THE TASK
Verbatim copy without images: return all of the data as it stands.

RAW DATA
————————

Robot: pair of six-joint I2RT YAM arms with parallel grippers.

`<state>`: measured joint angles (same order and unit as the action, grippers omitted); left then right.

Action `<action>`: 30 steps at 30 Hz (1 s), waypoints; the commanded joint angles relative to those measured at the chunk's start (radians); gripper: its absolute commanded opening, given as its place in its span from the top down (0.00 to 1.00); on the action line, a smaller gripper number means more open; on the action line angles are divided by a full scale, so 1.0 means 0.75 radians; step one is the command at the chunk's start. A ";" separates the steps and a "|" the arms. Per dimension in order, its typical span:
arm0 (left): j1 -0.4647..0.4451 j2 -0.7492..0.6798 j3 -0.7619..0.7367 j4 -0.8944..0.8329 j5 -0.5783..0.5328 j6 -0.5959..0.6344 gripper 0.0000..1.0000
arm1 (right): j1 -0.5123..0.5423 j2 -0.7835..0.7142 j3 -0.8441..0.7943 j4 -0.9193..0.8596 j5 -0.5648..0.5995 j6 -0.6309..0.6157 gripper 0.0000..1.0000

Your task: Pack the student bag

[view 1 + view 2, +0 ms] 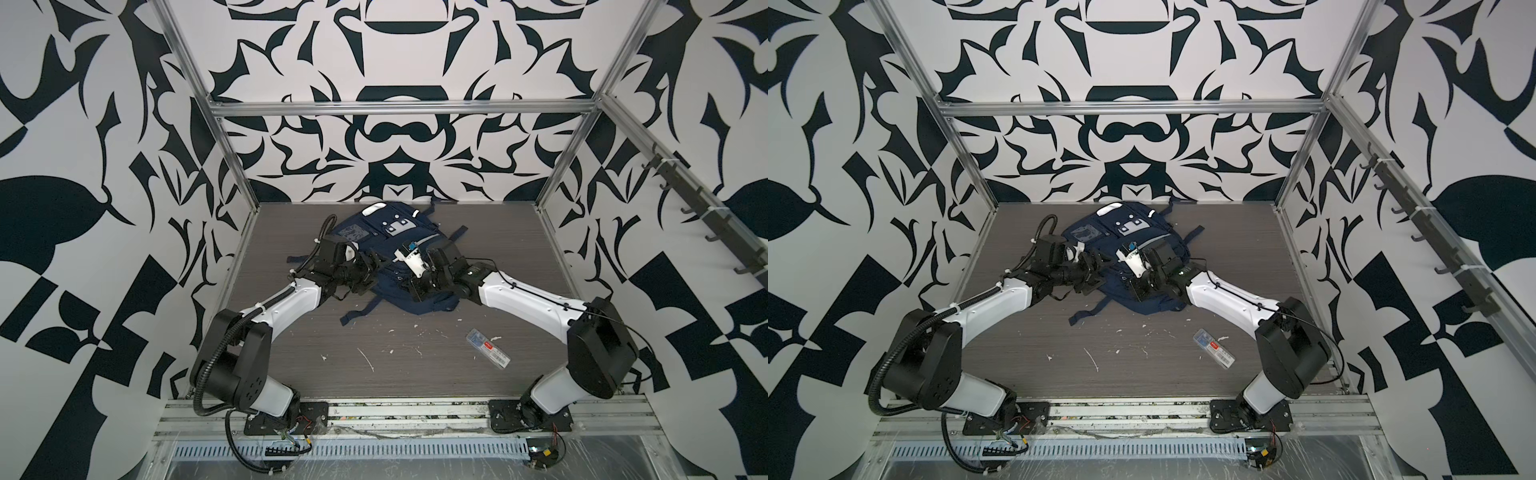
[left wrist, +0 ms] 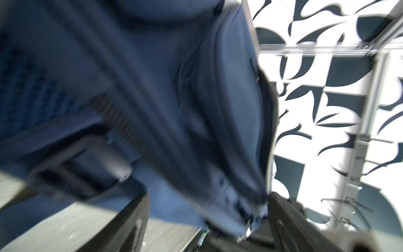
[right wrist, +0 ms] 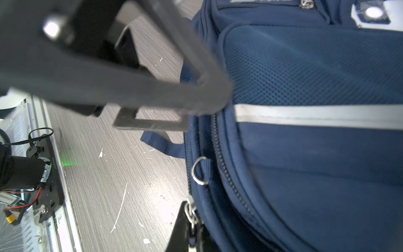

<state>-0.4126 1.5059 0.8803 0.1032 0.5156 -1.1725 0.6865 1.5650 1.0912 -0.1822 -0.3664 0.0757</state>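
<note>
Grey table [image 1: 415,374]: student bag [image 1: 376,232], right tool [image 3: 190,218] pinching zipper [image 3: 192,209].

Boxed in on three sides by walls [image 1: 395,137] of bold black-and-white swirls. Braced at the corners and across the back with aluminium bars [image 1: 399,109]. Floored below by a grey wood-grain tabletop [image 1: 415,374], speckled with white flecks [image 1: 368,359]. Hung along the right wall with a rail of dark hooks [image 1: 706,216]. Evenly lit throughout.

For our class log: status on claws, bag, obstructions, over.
Left claw open at student bag edge. Right claw shut on zip pull. Small clear case lies apart.
</note>
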 commanded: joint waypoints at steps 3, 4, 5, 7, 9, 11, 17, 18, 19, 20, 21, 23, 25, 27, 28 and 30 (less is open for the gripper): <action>-0.004 0.056 0.002 0.142 -0.005 -0.091 0.35 | 0.029 -0.072 0.044 0.114 -0.018 0.019 1.00; -0.003 0.065 0.006 0.148 -0.004 -0.092 0.40 | 0.030 -0.072 0.041 0.114 -0.013 0.025 1.00; -0.004 0.070 0.009 0.154 -0.003 -0.091 0.48 | 0.033 -0.072 0.038 0.116 -0.009 0.028 1.00; -0.004 0.072 0.014 0.161 -0.008 -0.091 0.65 | 0.035 -0.075 0.032 0.118 0.002 0.037 1.00; -0.004 0.070 0.017 0.159 -0.010 -0.092 0.81 | 0.035 -0.081 0.027 0.118 0.016 0.044 1.00; -0.001 0.066 0.018 0.157 -0.020 -0.090 0.91 | 0.035 -0.089 0.020 0.108 0.033 0.044 1.00; 0.018 0.050 0.009 0.151 -0.040 -0.085 1.00 | 0.034 -0.159 -0.040 0.027 0.091 0.022 1.00; 0.024 0.045 0.005 0.151 -0.043 -0.082 1.00 | 0.032 -0.175 -0.056 0.014 0.101 0.015 1.00; 0.034 0.040 0.002 0.148 -0.045 -0.078 1.00 | 0.029 -0.194 -0.074 0.002 0.106 0.009 1.00; 0.047 0.033 -0.006 0.147 -0.051 -0.078 1.00 | 0.024 -0.209 -0.090 -0.011 0.107 0.006 1.00; 0.059 0.028 -0.013 0.147 -0.052 -0.078 1.00 | 0.018 -0.225 -0.104 -0.024 0.114 0.002 1.00; 0.092 0.016 -0.029 0.159 -0.048 -0.084 1.00 | 0.009 -0.255 -0.132 -0.065 0.135 -0.007 1.00; 0.120 0.007 -0.030 0.166 -0.031 -0.075 1.00 | -0.010 -0.282 -0.158 -0.098 0.152 -0.004 1.00; 0.140 0.003 -0.022 0.150 -0.020 -0.053 1.00 | -0.034 -0.307 -0.184 -0.112 0.155 0.012 1.00; 0.150 0.003 -0.019 0.143 -0.011 -0.043 1.00 | -0.049 -0.318 -0.196 -0.118 0.154 0.022 1.00; 0.160 0.003 -0.015 0.137 0.000 -0.027 1.00 | -0.077 -0.337 -0.211 -0.129 0.148 0.037 1.00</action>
<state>-0.3851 1.5326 0.8692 0.1921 0.6380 -1.2564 0.6777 1.3926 0.9512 -0.1837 -0.2863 0.0994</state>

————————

ANSWER BOX
Robot: pair of six-joint I2RT YAM arms with parallel grippers.

`<state>`: measured joint angles (same order and unit as the action, grippers omitted); left then right.

Action `<action>`: 30 steps at 30 Hz (1 s), waypoints; the commanded joint angles relative to those measured at the chunk's start (radians); gripper: its absolute commanded opening, given as its place in its span from the top down (0.00 to 1.00); on the action line, a smaller gripper number means more open; on the action line angles are divided by a full scale, so 1.0 means 0.75 radians; step one is the command at the chunk's start. A ";" separates the steps and a "|" the arms. Per dimension in order, its typical span:
arm0 (left): j1 -0.4647..0.4451 j2 -0.7492..0.6798 j3 -0.7619..0.7367 j4 -0.8944..0.8329 j5 -0.5783..0.5328 j6 -0.5959..0.6344 gripper 0.0000..1.0000
arm1 (right): j1 -0.5123..0.5423 j2 -0.7835..0.7142 j3 -0.8441..0.7943 j4 -0.9193..0.8596 j5 -0.5648..0.5995 j6 -0.6309..0.6157 gripper 0.0000..1.0000

Your task: Pack the student bag

[view 1 + view 2, +0 ms] 
[left wrist, +0 ms] 
[right wrist, +0 ms] 

<state>-0.4126 1.5059 0.8803 0.1032 0.5156 -1.1725 0.6865 1.5650 1.0912 -0.1822 -0.3664 0.0757</state>
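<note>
Grey table [image 1: 415,374]: student bag [image 1: 376,232], right tool [image 3: 190,218] pinching zipper [image 3: 192,209].

Boxed in on three sides by walls [image 1: 395,137] of bold black-and-white swirls. Braced at the corners and across the back with aluminium bars [image 1: 399,109]. Floored below by a grey wood-grain tabletop [image 1: 415,374], speckled with white flecks [image 1: 368,359]. Hung along the right wall with a rail of dark hooks [image 1: 706,216]. Evenly lit throughout.

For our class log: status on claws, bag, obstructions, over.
Left claw open at student bag edge. Right claw shut on zip pull. Small clear case lies apart.
</note>
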 commanded: joint waypoints at steps 3, 4, 5, 7, 9, 11, 17, 18, 19, 20, 21, 23, 25, 27, 28 and 30 (less is open for the gripper): <action>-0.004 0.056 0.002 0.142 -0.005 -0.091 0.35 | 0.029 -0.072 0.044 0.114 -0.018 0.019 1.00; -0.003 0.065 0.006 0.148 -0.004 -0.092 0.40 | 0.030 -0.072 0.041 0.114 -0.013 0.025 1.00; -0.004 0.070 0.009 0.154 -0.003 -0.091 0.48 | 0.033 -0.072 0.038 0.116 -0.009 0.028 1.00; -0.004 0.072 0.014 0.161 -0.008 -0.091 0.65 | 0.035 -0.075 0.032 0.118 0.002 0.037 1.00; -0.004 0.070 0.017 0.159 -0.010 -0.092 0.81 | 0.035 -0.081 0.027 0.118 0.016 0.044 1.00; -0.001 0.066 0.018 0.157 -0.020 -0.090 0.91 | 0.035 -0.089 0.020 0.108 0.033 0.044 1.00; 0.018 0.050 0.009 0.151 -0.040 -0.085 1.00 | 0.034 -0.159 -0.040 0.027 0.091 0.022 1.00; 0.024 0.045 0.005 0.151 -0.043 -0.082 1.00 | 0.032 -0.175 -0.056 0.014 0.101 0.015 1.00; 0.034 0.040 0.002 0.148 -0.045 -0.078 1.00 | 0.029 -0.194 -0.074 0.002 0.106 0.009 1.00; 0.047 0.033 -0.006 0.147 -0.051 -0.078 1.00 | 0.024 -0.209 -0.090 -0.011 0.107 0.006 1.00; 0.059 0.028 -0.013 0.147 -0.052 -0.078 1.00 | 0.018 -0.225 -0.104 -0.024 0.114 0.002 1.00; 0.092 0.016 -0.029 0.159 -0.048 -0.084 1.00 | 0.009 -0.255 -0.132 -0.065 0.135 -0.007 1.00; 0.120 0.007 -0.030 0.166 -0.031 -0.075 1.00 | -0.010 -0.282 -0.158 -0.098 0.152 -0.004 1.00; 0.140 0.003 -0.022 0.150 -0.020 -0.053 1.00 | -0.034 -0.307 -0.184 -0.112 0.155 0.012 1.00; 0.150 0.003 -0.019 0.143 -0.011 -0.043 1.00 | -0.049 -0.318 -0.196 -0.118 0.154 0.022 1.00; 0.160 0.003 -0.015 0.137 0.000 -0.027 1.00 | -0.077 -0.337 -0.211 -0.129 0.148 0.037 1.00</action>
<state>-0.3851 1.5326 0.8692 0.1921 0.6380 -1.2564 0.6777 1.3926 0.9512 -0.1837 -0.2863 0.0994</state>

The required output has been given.